• [Problem details] Please report how many lines in the records below contain the word "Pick", and give nothing else.
+ + +
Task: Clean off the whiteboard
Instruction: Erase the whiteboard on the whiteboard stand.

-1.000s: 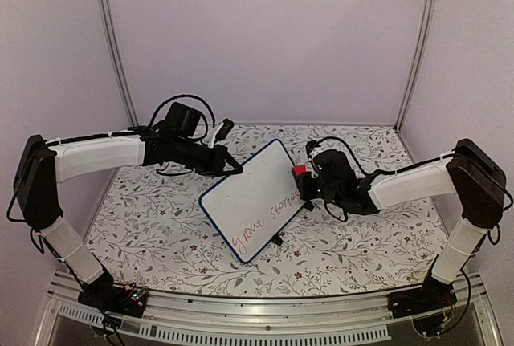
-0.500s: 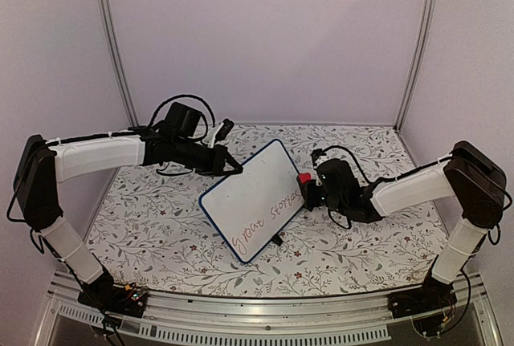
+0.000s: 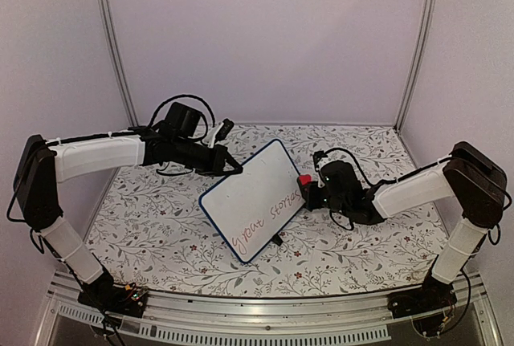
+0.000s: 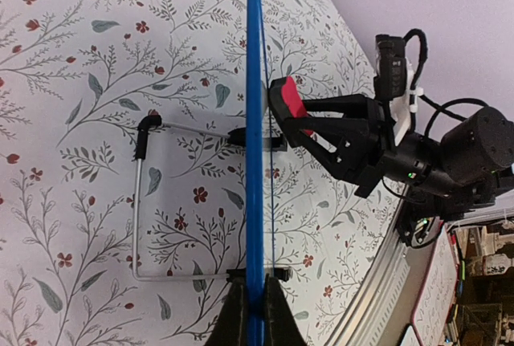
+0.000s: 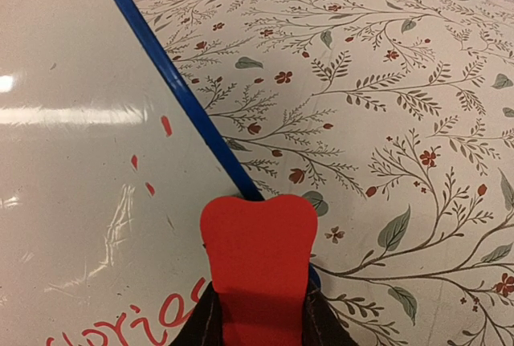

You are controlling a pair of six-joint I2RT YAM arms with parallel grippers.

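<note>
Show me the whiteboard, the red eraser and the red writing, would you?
whiteboard (image 3: 250, 188): top view, blank middle of its face.
eraser (image 5: 259, 254): right wrist view, centre of its red face.
writing (image 3: 250, 232): top view, on the first word.

Red handwriting (image 3: 267, 221) is carried on the whiteboard (image 3: 249, 181). It is set along the board's near long edge and ends close to its right-hand corner. In the top view it is read as "great stories", though the letters are small and not fully sharp. In the right wrist view only the tail of the second word, roughly "ories", is shown at the lower edge of the white face.
</note>
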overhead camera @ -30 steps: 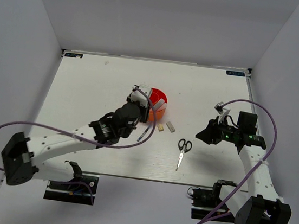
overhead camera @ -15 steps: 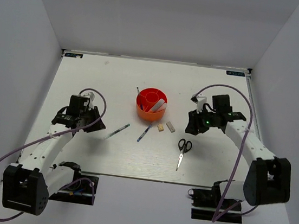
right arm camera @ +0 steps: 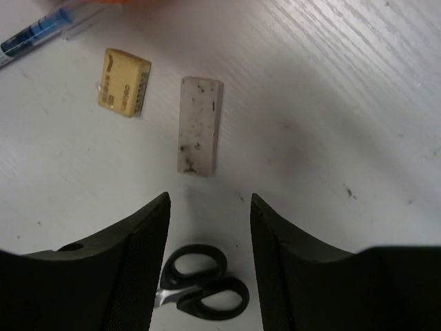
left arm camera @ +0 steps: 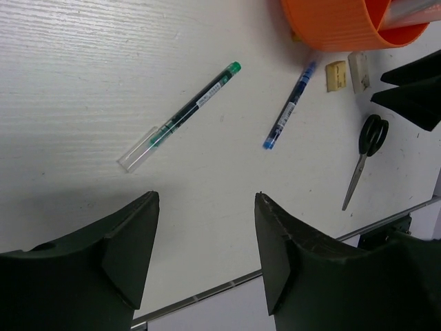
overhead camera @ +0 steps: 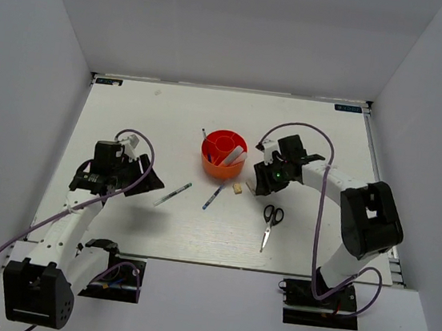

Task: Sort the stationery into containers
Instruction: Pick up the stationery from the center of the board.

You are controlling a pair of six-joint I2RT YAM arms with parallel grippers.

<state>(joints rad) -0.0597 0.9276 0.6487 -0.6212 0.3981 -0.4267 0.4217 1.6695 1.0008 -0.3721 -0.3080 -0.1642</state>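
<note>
The orange-red organizer (overhead camera: pixel 223 156) stands mid-table and holds a pale marker tube (overhead camera: pixel 234 155) and a dark pen (overhead camera: pixel 205 137). A green pen (overhead camera: pixel 172 194) (left arm camera: pixel 180 117) and a blue pen (overhead camera: pixel 212 197) (left arm camera: pixel 289 105) lie in front of it. My left gripper (overhead camera: pixel 135 180) (left arm camera: pixel 205 200) hangs open and empty, left of the green pen. My right gripper (overhead camera: pixel 257 183) (right arm camera: pixel 209 200) is open just short of a white eraser (right arm camera: pixel 200 126), with a yellow eraser (right arm camera: pixel 124 89) (overhead camera: pixel 237 188) beside it. Black-handled scissors (overhead camera: pixel 268 225) (right arm camera: pixel 203 289) lie below its fingers.
White walls enclose the table (overhead camera: pixel 129 122) on three sides. The table's front edge (left arm camera: pixel 227 286) runs close under my left gripper. Purple cables loop off both arms.
My left arm has pulled back from the organizer to the left side and its jaws have opened. My right arm has swung left from the right side to above the erasers.
</note>
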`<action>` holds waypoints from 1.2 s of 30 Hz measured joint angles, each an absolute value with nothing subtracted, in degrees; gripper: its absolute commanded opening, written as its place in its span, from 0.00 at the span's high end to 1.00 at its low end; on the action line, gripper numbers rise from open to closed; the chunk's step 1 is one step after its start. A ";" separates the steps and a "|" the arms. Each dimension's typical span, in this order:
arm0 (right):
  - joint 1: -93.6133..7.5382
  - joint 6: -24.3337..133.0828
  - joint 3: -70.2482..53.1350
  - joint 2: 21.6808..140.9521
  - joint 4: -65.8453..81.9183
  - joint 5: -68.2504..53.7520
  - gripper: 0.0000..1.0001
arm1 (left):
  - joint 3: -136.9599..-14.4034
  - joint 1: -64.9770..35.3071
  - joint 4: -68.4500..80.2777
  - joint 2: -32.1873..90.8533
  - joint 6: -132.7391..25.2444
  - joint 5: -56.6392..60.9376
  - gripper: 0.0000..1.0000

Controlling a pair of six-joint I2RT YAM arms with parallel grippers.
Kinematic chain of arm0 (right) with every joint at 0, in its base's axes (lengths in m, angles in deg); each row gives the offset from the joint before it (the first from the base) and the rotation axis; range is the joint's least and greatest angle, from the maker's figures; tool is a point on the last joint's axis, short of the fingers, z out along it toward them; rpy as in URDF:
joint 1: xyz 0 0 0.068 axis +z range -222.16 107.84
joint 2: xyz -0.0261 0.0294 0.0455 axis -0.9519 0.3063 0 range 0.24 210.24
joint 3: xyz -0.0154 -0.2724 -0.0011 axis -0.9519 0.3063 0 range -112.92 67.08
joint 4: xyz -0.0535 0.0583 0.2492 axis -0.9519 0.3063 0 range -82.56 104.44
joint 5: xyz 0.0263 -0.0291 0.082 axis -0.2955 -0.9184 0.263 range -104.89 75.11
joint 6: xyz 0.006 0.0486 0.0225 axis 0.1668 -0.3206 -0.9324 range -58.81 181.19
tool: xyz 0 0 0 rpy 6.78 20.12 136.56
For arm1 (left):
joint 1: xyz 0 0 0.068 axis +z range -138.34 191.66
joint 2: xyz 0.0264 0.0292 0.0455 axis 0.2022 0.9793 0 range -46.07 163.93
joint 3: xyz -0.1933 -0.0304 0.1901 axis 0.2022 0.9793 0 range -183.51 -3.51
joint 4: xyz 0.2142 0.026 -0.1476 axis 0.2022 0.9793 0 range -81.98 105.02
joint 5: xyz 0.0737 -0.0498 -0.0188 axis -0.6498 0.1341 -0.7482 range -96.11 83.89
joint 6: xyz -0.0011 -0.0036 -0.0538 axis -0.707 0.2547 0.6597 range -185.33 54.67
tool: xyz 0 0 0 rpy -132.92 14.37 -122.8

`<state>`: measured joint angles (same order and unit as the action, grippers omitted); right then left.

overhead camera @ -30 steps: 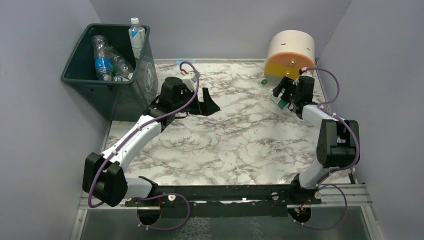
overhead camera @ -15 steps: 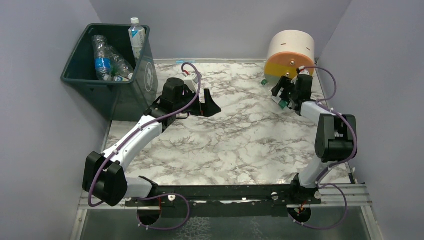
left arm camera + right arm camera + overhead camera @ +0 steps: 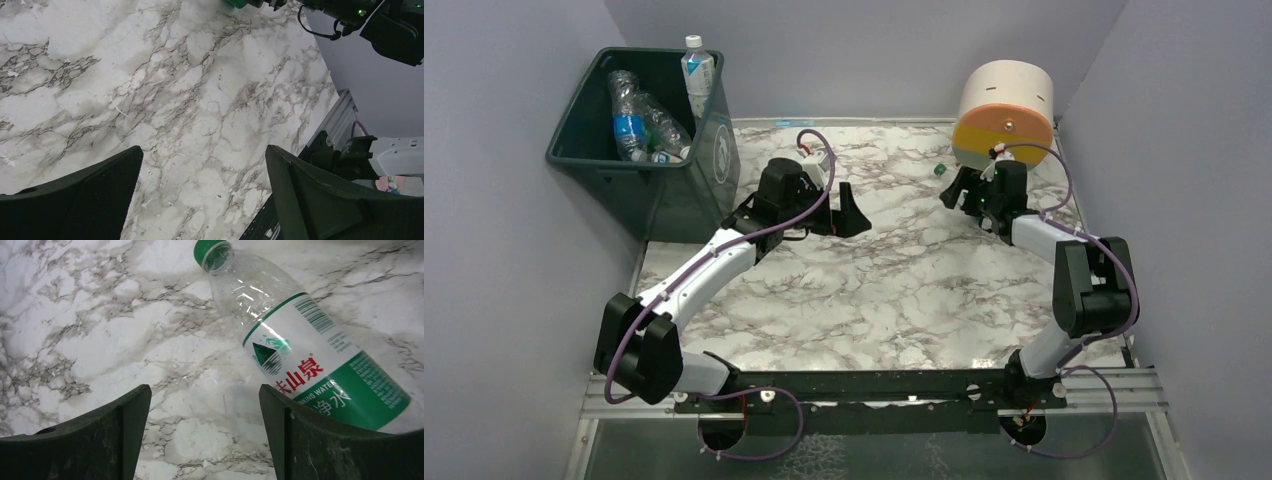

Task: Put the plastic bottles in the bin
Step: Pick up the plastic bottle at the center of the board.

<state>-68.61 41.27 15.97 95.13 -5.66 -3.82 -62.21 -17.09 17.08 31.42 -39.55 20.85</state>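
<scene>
Now swings right tool (image 3: 204, 390) left, jaws parted beside green-capped bottle (image 3: 300, 355), nothing gripped | holds left tool (image 3: 204, 149) wide, empty | leaves bottle on worktop (image 3: 894, 270), grasp pending before bin (image 3: 689, 195)

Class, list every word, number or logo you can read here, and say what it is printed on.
"山泉", red, on the white label of the green-capped bottle; the character before it is cut off.
"KING WATER", white on the green band; start hidden.
"净水", white, same band.
Barcode digits: too small.
Round white logo on the bin: blurred.
Labels of the bottles in the bin: too small.
</scene>
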 measured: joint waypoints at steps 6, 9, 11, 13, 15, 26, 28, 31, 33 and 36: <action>-65.60 40.63 16.05 95.13 -5.27 -3.62 0.18 | -62.21 -17.83 16.92 31.79 -39.48 20.43 0.01; -64.57 40.44 16.03 95.13 -5.14 -3.62 0.18 | -62.21 -18.07 16.64 32.19 -39.44 20.35 0.01; -63.96 40.26 16.03 95.13 -4.88 -3.64 0.18 | -62.21 -18.12 16.44 32.54 -39.44 20.35 0.01; -63.30 40.24 16.03 95.13 -4.74 -3.64 0.18 | -62.21 -18.16 16.20 32.99 -39.44 20.30 0.01; -62.69 40.24 16.03 95.13 -4.68 -3.64 0.18 | -62.21 -18.27 16.03 33.41 -39.42 20.26 0.01; -60.63 40.22 16.03 95.13 -4.42 -3.64 0.18 | -62.21 -19.58 15.33 34.96 -39.00 19.78 0.01; -60.59 40.22 16.03 95.13 -4.42 -3.64 0.18 | -62.21 -19.82 15.15 35.11 -38.93 19.71 0.01; -60.59 40.22 16.03 95.13 -4.42 -3.64 0.18 | -62.21 -20.08 14.85 35.44 -38.78 19.47 0.01; -60.59 40.22 16.03 95.13 -4.39 -3.64 0.18 | -62.21 -20.32 14.78 35.77 -38.76 19.32 0.01; -60.59 40.22 16.03 95.04 -4.26 -3.64 0.18 | -62.21 -20.54 14.69 36.12 -38.72 19.21 0.01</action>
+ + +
• [Finished exercise] 2